O Superior Tribunal de Justiça (STJ) manteve o afastamento cautelar dos diretores da Penitenciária Osvaldo Florentino Leite Ferreira (Presídio Ferrugem), em Sinop, acusados de tortura e tratamento cruel contra detentos. A decisão rejeitou pedido de liminar em habeas corpus e afastou qualquer irregularidade na determinação do Tribunal de Justiça de Mato Grosso (TJMT).
A análise foi feita pelo presidente do STJ, Herman Benjamin, que entendeu não haver ilegalidade flagrante na medida cautelar imposta pelo TJMT, permitindo a manutenção do afastamento até o julgamento definitivo do mérito.
As investigações apontam práticas reiteradas de tortura e tratamento degradante no interior da unidade prisional. A decisão de afastamento atinge ex-diretores, o diretor à época e um policial penal que já havia sido denunciado por tortura em procedimento anterior.
Segundo o entendimento do STJ, a medida cautelar é proporcional e necessária para resguardar a apuração dos fatos, preservar a ordem pública e evitar interferências nas investigações em curso.

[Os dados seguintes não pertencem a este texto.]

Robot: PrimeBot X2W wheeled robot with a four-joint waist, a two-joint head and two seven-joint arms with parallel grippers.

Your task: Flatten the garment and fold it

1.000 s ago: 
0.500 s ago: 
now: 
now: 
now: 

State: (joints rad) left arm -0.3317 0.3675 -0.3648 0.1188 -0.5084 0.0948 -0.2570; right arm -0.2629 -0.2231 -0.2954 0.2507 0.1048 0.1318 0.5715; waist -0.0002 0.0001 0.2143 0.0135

Ao negar a liminar, o ministro Herman Benjamin destacou que o habeas corpus não demonstrou constrangimento ilegal evidente capaz de autorizar a intervenção imediata da Corte Superior. Para o STJ, o afastamento cautelar determinado pelo TJMT encontra lastro jurídico e atende aos requisitos legais, devendo ser analisado com maior profundidade no julgamento do mérito.
O tribunal também ressaltou que não cabe, em sede liminar, reexaminar de forma ampla o conjunto probatório ou substituir o juízo natural responsável pela condução do caso.
Com a decisão, o STJ validou a atuação do TJMT, afastando a tese de irregularidade na ordem de afastamento. A Corte Superior reforçou que a providência adotada pelo tribunal estadual está dentro dos limites legais e visa garantir a lisura da investigação e a proteção de direitos fundamentais dos custodiados.
O habeas corpus seguirá para julgamento do mérito pelo STJ. Até lá, permanece válido o afastamento cautelar dos gestores e agentes envolvidos, enquanto as investigações prosseguem no âmbito criminal e administrativo.
O caso mantém aceso o debate sobre direitos humanos no sistema prisional, responsabilização de gestores públicos e o papel do Judiciário na contenção de abusos dentro das unidades penitenciárias.